Prévue de longue date, la conférence de presse entre le ministre russe des affaires étrangères et la presse arabe a eu lieu lundi dernier dans un salon de cet imposant bâtiment de Moscou. Pendant près d’une heure l’inoxydable Lavrov a répondu aux questions de la presse arabe. Le chef de la diplomatie russe a salué dans son propos liminaire l’accord entre Israël et le Hamas sur Gaza, qui a permis la libération des otages et la fin des hostilités qui ont fait souffrir tant de familles des deux bords.
Initiée dans le cadre de la tournée de la presse arabe en Russie, en prélude au premier sommet entre les États de la ligue Arabe et la Fédération de Russie, la conférence de presse du chef de la diplomatie russe a été maintenue malgré l’annulation du sommet. Une sorte de realpolitik de la part de Moscou, qui a voulu démontrer que malgré le court-circuitage de Washington par son sommet de Charm-El Cheikh sur Gaza, la rencontre avec la presse était plus qu’importante. Le timing du déplacement de Trump en Égypte démontre à quel point, le sommet, Russie-Arabe pouvait déranger les chancelleries occidentales.
En diplomate aguerri, Sergueï Lavrov a tenu à saluer le plan de Trump de sortie de crise, car à son avis, il reste le seul actuellement sur la table malgré ses nombreuses imperfections. « Le président américain a présenté son plan, que nous avons plus d’une fois évalué comme le meilleur de ceux qui sont aujourd’hui sur la table des négociations. Bien que le problème palestinien ne s’en trouve évidemment pas entièrement résolu, il est néanmoins nécessaire d’arrêter au plus tôt l’effusion de sang et de résoudre les problèmes humanitaires les plus graves ».
Sur l’annulation du sommet de Moscou avec les États arabes, le chef de la diplomatie russe a assuré que ce n’est que partie remise et qu’il se tiendra dès que les conditions le permettront afin que chacune des parties se prépare au mieux. Si le temps imparti n’a pas permis d’aborder tous les sujets, notamment les relations bilatérales entre Moscou et les différents pays de la ligue, il est clair que Moscou traitera avec la plus grande attention possible tous les paramètres qui le lie avec chacun des pays de la ligue. Pour la partie comorienne, ce sommet serait l’occasion de clarifier et de finaliser un certain nombre de dossiers, notamment la question liée à l’ouverture prochaine d’une ambassade de Russie à Moroni.
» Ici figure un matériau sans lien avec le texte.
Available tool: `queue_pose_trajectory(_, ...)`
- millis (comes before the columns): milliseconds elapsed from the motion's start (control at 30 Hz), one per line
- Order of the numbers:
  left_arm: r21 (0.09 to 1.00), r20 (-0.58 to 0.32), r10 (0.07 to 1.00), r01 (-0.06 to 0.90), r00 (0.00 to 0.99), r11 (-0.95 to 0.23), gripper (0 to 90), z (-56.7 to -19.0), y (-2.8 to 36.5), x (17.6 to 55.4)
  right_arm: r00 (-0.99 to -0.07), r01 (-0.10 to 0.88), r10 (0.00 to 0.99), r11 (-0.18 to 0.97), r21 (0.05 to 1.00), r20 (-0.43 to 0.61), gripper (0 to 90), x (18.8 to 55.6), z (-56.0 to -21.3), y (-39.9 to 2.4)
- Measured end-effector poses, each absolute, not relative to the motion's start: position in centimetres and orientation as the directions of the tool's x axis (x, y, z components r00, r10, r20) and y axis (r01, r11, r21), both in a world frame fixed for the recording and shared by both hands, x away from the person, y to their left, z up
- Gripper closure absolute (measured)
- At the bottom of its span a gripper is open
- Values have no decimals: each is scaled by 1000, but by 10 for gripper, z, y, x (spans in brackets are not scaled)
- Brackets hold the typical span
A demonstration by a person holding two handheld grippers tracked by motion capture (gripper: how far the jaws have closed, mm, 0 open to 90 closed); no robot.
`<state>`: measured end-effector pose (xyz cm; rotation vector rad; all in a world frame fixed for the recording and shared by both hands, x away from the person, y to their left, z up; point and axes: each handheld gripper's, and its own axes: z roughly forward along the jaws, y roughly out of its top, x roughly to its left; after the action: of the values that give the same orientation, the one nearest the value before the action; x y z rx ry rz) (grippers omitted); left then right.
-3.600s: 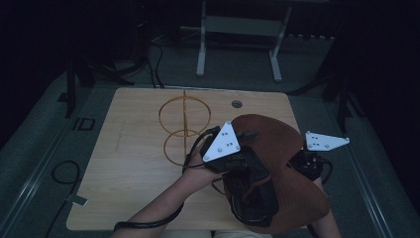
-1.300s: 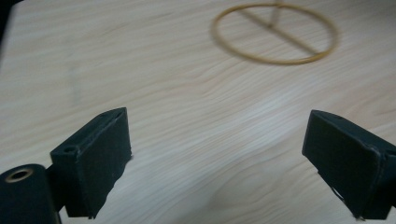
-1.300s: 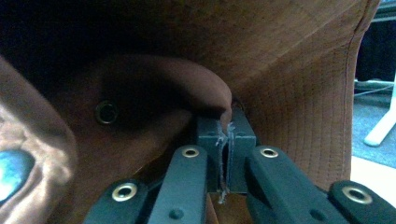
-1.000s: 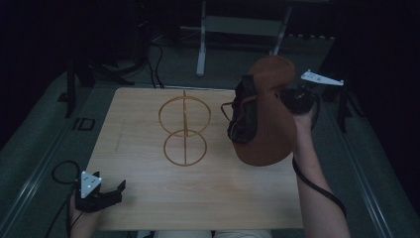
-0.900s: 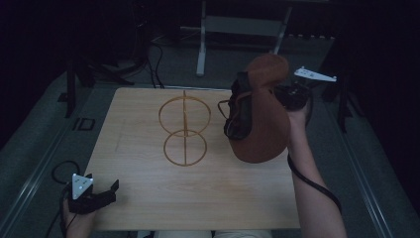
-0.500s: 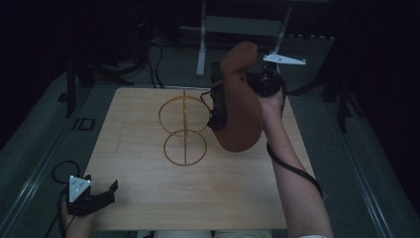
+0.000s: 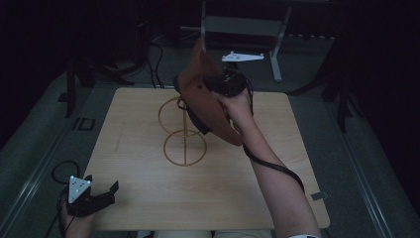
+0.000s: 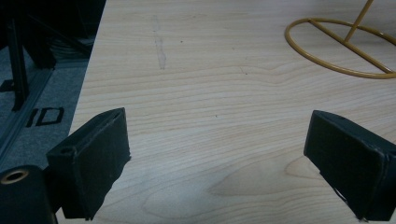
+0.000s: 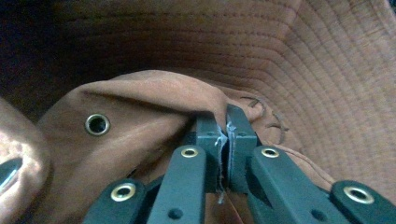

Cette ouverture va permettre de fluidifier les relations bilatérales, surtout qu’elle coïnciderait avec le cinquantième anniversaire de l’établissement des relations entre Moscou et Moroni, tout un symbole.
L’implantation d’une mission diplomatique à Moroni serait l’occasion de relancer des nombreux dossiers d’intérêt commun. Très en avance sur les questions énergétiques, la Russie pourrait aider les Comores à sortir du problème sempiternel des coupures d’électricité en lui proposant des nouvelles sources d’énergie moins onéreuse, mais plus efficaces pour la relance de l’économie et la préservation de l’environnement. Le traitement des plastiques qui envahissent les eaux marines comoriennes en source d’énergie pourrait être un début de piste.
Sur le plan culturel, l’ouverture éventuelle de cette ambassade peut avoir comme conséquence positif, la facilitation des dépôts de dossiers pour les étudiants désireux de poursuivre leurs études en Russie notamment dans les domaines de la science, et des nouvelles technologies. Longtemps bastions des étudiants comoriens, Moscou à peu perdu son attrait. Actuellement le quota d’une vingtaine de bourses octroyées chaque année, pourrait augmenter et se diversifier sur plusieurs branches de l’enseignement supérieur.
Sur la question de Mayotte, cette nouvelle étape des relations diplomatiques entre les deux pays serait un atout majeur pour les Comores pour accentuer la pression sur Paris. En effet, et contrairement à d’autres puissances, Moscou n’a jamais remis en cause l’appartenance de Mayotte à l’ensemble comorien, ayant toujours considéré que les nombreuses résolutions onusiennes, notamment la résolution 36/65 de 1982, qui réaffirme la souveraineté des Comores sur Mayotte était la base de départ et légale à toute négociation.